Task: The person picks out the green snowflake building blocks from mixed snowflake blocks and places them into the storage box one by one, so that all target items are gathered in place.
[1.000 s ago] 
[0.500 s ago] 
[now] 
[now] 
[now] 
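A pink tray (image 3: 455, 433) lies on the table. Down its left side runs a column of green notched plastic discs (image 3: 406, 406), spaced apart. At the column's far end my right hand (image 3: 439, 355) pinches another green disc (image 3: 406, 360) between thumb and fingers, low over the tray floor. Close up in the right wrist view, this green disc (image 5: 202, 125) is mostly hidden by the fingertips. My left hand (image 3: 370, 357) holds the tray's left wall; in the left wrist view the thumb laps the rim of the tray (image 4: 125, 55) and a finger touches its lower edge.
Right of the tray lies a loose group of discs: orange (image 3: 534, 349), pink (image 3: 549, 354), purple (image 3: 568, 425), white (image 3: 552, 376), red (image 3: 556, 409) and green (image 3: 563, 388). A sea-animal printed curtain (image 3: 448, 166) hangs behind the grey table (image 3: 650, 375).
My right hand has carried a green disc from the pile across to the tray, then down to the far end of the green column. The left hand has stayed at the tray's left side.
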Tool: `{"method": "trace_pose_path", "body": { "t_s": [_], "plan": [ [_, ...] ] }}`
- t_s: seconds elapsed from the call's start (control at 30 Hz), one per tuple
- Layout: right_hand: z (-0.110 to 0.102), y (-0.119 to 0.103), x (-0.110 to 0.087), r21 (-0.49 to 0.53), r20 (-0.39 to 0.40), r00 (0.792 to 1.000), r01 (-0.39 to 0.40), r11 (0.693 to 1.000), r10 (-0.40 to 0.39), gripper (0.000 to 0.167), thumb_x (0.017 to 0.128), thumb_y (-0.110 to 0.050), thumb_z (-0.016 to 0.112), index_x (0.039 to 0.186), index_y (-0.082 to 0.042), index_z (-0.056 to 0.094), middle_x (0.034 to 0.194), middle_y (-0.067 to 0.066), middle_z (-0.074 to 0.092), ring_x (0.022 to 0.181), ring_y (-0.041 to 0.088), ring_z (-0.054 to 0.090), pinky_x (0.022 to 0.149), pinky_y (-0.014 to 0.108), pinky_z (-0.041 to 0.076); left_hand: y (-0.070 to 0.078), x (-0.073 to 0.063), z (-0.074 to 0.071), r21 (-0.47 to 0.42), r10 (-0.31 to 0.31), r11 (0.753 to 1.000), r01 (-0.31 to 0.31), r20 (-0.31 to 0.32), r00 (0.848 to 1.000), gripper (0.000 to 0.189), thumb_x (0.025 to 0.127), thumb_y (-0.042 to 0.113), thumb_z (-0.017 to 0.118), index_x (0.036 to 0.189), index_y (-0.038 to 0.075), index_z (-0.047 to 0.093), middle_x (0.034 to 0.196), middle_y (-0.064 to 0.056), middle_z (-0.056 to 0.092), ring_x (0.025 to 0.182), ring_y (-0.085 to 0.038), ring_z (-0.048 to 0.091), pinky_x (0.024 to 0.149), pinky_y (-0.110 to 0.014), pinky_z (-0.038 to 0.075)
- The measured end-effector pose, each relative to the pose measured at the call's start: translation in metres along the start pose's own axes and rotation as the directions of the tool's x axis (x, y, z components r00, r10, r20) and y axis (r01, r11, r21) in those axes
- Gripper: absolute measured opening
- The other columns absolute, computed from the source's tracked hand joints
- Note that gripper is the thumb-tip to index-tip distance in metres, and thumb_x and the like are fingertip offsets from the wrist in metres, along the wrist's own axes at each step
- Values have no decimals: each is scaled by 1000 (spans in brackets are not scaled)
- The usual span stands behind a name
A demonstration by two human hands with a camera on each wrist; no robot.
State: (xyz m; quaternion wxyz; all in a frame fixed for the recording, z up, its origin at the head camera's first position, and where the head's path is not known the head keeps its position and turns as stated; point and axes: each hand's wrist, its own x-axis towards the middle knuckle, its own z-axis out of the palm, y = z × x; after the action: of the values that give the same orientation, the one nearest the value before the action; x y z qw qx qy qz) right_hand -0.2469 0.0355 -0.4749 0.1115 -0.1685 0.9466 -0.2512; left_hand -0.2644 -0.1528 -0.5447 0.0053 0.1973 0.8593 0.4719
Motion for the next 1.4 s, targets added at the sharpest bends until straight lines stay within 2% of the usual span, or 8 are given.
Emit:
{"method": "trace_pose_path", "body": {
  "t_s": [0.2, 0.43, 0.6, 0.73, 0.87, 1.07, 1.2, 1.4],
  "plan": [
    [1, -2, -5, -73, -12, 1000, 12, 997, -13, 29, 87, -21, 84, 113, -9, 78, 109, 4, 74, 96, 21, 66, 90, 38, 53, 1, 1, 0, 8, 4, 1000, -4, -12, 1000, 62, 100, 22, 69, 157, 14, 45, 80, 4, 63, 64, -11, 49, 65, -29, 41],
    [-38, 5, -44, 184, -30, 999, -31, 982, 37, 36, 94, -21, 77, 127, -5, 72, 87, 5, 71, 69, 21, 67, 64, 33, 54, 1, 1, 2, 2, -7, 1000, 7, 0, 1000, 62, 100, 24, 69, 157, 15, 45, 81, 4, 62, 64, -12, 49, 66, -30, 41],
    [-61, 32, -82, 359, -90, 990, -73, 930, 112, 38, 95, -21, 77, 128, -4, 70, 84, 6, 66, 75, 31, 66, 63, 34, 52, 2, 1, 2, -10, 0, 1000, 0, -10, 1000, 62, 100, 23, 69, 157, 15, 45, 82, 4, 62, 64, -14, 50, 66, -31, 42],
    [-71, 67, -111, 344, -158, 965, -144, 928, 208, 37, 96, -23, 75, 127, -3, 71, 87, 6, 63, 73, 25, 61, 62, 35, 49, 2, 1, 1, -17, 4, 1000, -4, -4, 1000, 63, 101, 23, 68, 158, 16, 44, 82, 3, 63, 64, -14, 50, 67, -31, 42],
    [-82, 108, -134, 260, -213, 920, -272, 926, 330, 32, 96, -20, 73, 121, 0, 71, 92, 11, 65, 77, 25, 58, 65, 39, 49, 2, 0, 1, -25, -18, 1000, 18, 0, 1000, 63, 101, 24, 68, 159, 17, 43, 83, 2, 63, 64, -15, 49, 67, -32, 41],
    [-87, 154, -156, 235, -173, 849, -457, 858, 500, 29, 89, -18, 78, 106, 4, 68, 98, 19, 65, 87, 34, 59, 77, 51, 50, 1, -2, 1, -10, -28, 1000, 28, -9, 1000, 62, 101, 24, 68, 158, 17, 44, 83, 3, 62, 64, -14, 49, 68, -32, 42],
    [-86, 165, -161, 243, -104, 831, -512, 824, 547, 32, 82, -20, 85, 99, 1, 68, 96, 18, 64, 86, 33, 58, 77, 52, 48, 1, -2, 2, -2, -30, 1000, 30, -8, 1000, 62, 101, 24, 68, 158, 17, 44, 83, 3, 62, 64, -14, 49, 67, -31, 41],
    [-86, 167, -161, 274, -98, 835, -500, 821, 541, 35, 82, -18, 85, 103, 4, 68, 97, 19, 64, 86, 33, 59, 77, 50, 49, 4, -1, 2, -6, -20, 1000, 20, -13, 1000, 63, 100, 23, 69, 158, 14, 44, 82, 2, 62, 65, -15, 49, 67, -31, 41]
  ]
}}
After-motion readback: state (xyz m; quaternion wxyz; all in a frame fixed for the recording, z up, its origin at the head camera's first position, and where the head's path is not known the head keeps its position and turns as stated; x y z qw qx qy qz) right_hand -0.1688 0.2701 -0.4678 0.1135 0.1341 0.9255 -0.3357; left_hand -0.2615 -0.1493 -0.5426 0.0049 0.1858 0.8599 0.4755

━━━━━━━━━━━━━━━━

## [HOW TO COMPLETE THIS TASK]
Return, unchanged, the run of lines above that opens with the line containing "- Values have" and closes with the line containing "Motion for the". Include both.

## [TASK SOLUTION]
- Values have no decimals: each is scaled by 1000 (spans in brackets are not scaled)
- The usual span stands behind a name
A demonstration by two human hands with a camera on each wrist; no robot.
State: (xyz m; quaternion wxyz; all in a frame fixed for the recording, z up, its origin at the head camera's first position, and where the head's path is not known the head keeps its position and turns as stated; point and axes: each hand's wrist, its own x-axis towards the middle knuckle, its own z-axis out of the palm, y = z × x; after the action: of the values that give the same orientation, the one nearest the value before the action; x y z qw qx qy qz) right_hand -0.2469 0.0355 -0.4749 0.1115 -0.1685 0.9466 -0.2512; left_hand -0.2644 -0.1528 -0.5447 0.0053 0.1973 0.8593 0.4719
Motion for the next 1.4 s, targets added at the sharpest bends until straight lines stay within 2% of the usual span, or 8 are given.

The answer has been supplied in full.